Headlines in the past month have focused on youth alleged to have committed heinous acts; but of course the real question most are asking, is, where are the parents?
This week the idea of a children's curfew was aired. But that would assume kids are safe in their homes.
Yet for many of these kids inclined to mete out violence to others, this just isn't true.
One Flaxmere commentator this week claimed these children are often safer on the streets than in their living rooms.
It'd be hard to stumble across a more sobering piece of social commentary than that.
Is it time to introduce more strident parental accountability laws? Maybe it's an option.
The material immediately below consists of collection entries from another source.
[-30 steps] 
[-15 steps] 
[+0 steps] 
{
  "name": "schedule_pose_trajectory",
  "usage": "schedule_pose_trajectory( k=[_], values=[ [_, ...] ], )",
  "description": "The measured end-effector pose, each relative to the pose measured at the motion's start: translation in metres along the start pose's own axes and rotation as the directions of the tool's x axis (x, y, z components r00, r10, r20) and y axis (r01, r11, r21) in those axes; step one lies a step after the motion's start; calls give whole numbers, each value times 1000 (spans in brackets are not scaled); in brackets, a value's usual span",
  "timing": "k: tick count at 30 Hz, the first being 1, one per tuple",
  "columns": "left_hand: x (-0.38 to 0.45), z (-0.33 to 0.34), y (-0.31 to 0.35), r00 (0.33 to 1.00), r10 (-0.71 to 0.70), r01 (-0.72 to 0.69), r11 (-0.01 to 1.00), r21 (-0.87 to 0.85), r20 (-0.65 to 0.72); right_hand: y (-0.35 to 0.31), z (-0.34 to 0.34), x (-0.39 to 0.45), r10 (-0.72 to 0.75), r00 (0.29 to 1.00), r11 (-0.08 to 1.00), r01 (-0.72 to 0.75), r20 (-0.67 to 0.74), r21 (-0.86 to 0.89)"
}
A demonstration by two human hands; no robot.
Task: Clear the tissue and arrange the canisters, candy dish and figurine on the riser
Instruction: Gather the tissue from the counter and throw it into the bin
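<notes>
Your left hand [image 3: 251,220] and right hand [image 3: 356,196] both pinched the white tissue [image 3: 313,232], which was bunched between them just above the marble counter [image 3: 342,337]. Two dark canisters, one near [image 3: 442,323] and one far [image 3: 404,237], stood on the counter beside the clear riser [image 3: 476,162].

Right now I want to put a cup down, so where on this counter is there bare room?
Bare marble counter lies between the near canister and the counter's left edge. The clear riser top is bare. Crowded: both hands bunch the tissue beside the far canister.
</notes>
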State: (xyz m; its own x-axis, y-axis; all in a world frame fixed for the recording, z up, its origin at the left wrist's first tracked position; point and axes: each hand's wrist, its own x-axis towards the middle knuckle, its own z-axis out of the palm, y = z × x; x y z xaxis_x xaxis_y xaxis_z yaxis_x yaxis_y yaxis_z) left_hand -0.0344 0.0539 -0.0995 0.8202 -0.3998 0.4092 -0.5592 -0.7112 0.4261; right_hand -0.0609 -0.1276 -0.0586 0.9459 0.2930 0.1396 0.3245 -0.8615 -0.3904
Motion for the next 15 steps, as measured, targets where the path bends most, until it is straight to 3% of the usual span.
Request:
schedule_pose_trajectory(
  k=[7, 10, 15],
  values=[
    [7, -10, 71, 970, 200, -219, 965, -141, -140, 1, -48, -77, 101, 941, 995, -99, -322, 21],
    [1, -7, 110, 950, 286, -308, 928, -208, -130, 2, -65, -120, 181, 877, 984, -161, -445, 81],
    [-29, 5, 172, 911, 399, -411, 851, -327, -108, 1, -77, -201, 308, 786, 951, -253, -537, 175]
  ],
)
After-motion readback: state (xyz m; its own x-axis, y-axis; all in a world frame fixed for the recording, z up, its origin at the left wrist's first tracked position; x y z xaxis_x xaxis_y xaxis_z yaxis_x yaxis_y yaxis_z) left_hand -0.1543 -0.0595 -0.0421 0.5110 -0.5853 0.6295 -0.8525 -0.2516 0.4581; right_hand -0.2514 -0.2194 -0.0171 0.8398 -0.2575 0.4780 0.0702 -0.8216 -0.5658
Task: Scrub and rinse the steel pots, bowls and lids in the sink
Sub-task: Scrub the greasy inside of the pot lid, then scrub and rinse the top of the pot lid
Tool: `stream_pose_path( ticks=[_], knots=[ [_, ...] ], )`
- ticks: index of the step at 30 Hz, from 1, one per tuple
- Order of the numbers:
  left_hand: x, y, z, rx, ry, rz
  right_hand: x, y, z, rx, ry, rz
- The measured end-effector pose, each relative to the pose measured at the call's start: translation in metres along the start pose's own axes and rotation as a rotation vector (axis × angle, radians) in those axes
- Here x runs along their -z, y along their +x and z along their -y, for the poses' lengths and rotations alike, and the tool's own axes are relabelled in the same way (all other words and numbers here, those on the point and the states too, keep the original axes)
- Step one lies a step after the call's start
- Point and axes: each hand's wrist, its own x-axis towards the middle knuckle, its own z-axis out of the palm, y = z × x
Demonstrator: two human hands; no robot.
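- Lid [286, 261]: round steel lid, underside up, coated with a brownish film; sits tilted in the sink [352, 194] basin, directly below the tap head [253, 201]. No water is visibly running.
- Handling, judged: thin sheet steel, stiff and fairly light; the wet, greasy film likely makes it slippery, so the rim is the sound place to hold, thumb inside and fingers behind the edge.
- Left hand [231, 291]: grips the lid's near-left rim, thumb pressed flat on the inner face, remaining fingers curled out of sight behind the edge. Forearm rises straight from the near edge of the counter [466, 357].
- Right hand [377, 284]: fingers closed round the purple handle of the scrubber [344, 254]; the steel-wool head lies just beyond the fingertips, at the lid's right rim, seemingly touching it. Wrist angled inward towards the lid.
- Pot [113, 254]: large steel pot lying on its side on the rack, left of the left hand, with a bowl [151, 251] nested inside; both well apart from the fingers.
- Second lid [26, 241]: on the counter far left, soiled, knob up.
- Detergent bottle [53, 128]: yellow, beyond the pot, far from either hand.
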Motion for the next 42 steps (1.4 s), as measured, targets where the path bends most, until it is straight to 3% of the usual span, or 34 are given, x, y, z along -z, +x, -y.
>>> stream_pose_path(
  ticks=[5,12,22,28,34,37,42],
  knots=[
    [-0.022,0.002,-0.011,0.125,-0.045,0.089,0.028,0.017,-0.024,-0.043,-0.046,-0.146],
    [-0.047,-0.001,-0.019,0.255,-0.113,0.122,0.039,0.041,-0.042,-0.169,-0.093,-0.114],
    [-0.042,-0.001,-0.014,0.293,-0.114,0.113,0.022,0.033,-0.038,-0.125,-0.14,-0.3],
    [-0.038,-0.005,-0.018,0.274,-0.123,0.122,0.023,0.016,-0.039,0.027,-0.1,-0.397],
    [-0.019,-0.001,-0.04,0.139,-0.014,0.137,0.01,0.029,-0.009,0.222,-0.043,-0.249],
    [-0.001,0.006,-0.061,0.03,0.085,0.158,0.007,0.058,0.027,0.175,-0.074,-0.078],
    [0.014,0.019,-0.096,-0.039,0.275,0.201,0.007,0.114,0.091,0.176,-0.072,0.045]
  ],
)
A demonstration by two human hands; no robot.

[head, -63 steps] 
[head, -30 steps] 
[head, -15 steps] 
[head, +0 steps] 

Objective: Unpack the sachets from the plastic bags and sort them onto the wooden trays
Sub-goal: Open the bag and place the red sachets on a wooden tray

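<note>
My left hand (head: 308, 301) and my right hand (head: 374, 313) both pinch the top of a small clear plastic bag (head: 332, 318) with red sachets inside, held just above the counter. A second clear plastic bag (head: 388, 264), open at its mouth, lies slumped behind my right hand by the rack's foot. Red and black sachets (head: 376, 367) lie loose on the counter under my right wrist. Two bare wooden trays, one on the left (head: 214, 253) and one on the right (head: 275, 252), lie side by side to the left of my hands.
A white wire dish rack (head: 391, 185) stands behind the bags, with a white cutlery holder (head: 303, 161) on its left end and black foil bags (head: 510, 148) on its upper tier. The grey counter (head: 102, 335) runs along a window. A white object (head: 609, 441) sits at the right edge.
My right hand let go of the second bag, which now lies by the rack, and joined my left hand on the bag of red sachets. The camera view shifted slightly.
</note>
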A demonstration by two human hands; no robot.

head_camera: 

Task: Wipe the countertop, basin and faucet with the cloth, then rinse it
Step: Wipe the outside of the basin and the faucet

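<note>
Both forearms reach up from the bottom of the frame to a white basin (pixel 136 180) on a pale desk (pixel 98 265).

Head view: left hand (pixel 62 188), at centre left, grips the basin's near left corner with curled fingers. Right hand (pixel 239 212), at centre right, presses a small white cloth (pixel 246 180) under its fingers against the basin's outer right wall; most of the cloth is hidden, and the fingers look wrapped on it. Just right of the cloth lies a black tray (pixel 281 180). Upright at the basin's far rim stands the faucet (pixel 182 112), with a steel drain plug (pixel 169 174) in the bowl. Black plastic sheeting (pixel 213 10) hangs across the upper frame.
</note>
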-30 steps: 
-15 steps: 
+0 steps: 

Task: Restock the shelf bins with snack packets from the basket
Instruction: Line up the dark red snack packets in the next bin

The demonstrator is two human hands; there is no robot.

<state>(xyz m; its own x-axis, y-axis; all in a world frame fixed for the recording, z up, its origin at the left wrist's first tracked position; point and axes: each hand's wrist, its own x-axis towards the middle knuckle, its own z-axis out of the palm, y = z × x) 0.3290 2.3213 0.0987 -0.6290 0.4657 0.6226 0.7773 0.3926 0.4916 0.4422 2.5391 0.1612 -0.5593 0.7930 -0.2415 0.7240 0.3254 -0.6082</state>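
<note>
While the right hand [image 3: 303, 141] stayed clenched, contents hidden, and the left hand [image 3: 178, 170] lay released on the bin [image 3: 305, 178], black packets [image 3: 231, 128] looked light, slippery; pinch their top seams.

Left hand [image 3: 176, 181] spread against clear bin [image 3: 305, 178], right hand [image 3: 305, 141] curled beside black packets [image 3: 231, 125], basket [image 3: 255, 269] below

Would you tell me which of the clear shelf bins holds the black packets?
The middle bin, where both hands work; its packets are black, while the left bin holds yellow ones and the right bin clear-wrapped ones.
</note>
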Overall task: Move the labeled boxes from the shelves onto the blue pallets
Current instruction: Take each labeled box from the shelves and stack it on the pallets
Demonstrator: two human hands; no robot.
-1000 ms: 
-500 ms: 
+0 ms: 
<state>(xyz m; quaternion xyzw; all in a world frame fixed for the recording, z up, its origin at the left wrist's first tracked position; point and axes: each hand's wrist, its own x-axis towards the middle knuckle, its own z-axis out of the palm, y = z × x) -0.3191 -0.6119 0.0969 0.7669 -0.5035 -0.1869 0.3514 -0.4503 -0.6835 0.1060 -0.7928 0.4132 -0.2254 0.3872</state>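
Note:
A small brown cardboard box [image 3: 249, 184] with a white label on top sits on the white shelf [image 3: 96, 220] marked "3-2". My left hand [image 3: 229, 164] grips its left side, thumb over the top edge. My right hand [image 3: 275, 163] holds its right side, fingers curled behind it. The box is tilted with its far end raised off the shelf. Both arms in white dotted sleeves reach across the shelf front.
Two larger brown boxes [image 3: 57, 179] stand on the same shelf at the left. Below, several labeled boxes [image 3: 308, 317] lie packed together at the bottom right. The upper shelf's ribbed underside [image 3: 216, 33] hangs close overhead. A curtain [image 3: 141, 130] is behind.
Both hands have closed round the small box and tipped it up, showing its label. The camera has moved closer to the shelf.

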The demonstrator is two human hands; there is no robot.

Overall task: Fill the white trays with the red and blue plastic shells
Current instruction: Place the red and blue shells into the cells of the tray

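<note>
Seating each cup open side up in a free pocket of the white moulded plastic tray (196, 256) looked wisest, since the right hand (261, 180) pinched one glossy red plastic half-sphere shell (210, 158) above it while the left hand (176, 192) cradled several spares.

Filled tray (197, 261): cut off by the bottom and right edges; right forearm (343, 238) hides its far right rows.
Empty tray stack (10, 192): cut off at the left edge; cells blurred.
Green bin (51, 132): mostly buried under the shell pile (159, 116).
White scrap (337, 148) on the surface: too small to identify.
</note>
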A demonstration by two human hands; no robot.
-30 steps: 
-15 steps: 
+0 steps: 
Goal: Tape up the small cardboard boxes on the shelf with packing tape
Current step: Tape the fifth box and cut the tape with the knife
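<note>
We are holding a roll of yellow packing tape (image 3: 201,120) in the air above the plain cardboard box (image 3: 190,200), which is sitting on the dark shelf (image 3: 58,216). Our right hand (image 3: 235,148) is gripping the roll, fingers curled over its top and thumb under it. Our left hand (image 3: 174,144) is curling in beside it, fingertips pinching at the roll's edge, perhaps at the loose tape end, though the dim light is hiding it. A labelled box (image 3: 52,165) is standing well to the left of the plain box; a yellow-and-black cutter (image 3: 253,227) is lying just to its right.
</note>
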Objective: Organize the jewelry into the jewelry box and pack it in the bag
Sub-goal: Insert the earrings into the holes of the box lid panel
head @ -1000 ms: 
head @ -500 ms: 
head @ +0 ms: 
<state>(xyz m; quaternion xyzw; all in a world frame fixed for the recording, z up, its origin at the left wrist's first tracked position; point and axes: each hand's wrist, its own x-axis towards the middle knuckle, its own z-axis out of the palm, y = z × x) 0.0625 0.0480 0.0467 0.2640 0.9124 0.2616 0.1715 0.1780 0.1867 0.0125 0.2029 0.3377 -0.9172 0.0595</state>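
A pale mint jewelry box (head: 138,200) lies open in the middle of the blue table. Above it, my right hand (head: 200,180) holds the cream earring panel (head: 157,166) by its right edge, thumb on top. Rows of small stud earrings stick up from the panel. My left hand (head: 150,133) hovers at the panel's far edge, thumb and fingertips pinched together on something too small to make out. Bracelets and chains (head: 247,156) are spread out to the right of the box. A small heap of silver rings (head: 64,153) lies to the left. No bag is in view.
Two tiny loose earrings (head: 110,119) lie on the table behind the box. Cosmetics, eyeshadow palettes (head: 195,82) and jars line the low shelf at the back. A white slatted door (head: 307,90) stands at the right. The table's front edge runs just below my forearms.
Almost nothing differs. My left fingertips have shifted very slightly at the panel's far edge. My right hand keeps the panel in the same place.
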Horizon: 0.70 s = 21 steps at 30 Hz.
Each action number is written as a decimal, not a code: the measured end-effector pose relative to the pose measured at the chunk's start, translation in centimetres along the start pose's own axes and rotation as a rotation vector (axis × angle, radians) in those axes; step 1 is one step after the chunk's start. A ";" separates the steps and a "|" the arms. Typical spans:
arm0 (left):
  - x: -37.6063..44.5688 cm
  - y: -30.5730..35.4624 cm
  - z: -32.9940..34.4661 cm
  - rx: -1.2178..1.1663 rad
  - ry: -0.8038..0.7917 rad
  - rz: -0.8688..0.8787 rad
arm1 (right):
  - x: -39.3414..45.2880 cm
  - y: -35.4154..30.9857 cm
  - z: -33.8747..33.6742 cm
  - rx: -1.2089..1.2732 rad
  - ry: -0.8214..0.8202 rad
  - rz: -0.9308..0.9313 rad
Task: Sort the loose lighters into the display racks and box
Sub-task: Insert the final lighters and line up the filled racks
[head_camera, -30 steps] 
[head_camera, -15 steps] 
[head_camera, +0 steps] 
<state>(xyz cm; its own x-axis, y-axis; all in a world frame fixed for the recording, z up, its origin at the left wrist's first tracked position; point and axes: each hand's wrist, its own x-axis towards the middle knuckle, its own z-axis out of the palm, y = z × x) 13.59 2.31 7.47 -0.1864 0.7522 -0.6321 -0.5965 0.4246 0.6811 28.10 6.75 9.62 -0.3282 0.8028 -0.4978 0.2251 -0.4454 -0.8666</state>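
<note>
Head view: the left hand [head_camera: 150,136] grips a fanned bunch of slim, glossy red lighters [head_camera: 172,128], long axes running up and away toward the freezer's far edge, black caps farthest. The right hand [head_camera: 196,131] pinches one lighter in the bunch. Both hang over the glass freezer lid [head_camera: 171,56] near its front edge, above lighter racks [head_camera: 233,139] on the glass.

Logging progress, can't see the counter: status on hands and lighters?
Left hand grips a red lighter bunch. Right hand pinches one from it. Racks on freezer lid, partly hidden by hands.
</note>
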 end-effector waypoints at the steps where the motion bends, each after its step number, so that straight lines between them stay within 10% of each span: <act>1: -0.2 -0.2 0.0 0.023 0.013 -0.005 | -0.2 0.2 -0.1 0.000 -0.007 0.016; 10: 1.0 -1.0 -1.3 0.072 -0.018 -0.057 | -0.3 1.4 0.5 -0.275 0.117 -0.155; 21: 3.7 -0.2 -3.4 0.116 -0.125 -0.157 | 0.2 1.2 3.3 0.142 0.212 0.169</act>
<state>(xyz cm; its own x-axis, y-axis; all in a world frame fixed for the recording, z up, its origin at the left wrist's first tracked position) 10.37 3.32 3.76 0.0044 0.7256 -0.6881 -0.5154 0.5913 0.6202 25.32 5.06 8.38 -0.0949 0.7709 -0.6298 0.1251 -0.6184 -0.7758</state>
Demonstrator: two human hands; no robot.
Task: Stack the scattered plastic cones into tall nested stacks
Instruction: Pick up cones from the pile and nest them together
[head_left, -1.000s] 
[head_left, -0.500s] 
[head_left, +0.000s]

We'd do well to consider that most of us have been fortunate enough to escape the friendly fire of family violence; we forget that today's negligent parents were yesterday's neglected kids.
Those who boast a comfortable childhood are eminently comfortable passing judgment on those who missed an Edenic start.
Before hitting the mattress every night I religiously check on my sleeping children - but I was shown that by my parents.
Marcus Aurelius was right to a degree - the faults of delinquent kids destined for Flaxmere's Colosseum are, with rare exception, the failings of their parents, and often their parents before them.
It's the basis of the biblical (Exodus) reference to the Sins of the Father - where the iniquities of one generation pass to another.
Flaxmere's blame is historic - but its consequence is now.